Information source: National Cancer Institute (NCI)
ClinicalTrials.gov processed this data on August 20, 2015
Link to the current ClinicalTrials.gov record.

Condition(s) targeted: Extragonadal Germ Cell Tumor; Teratoma; Testicular Germ Cell Tumor

Intervention: bleomycin sulfate (Biological); cisplatin (Drug); etoposide (Drug); ifosfamide (Drug); oxaliplatin (Drug); paclitaxel (Drug)

Phase: Phase 3

Status: Recruiting

Sponsored by: UNICANCER

Official(s) and/or principal investigator(s):
Karim Fizazi, MD, PhD, Affiliation: Gustave Roussy, Cancer Campus, Grand Paris

Summary

RATIONALE: Drugs used in chemotherapy work in different ways to stop the growth of tumor cells, either by killing the cells or by stopping them from dividing. Giving more than one drug (combination chemotherapy) may kill more tumor cells.
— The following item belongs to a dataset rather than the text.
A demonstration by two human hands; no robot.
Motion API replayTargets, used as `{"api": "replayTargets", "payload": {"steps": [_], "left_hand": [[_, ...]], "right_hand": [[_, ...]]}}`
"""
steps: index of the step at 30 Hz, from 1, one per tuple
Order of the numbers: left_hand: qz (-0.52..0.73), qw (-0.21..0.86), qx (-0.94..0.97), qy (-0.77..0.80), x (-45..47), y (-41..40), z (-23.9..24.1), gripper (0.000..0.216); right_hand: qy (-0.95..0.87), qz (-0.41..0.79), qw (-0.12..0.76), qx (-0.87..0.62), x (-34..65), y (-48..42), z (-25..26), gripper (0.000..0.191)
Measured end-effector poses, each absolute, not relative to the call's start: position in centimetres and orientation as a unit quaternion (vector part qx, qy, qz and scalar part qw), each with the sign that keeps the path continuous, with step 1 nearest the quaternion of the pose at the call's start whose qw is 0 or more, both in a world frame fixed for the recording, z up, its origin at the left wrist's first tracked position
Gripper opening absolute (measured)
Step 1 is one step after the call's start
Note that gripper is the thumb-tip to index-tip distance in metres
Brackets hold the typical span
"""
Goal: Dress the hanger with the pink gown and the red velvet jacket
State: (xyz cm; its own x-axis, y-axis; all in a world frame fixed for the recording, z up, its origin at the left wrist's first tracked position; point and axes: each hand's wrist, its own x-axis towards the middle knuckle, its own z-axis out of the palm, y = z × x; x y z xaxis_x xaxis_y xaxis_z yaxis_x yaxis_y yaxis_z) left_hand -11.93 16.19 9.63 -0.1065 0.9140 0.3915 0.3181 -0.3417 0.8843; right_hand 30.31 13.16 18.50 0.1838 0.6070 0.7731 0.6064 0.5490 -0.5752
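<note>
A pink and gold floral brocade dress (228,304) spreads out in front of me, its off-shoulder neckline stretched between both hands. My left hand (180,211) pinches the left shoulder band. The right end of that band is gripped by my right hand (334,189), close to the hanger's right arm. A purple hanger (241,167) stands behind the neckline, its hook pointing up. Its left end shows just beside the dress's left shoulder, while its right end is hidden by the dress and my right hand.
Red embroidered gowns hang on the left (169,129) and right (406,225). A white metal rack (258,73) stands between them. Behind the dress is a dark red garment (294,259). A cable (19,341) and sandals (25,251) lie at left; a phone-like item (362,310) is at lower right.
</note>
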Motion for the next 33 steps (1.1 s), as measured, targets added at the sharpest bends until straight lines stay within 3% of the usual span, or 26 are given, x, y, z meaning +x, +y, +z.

PURPOSE: This randomized phase III trial is comparing two different combination chemotherapy regimens to see how well they work in treating patients with stage II or stage III non-seminomatous germ cell tumors.

Clinical Details

Official title: A Risk-Adapted Strategy of the Use of Dose-Dense Chemotherapy in Patients With Poor-Prognosis Disseminated Non-Seminomatous Germ Cell Tumors

Study design: Masking: Open Label, Primary Purpose: Treatment

Primary outcome:

Progression-free survival rate after 1 course of treatment

Overall survival

Detailed description: OBJECTIVES:

- Compare progression-free survival rates of patients with poor prognosis stage II or III

non-seminomatous germ cell tumors with an unfavorable decrease of tumor markers after treatment with 1 course of bleomycin, etoposide, and cisplatin followed by subsequent treatment with 3 additional courses of bleomycin, etoposide, and cisplatin OR dose-dense sequential combination chemotherapy.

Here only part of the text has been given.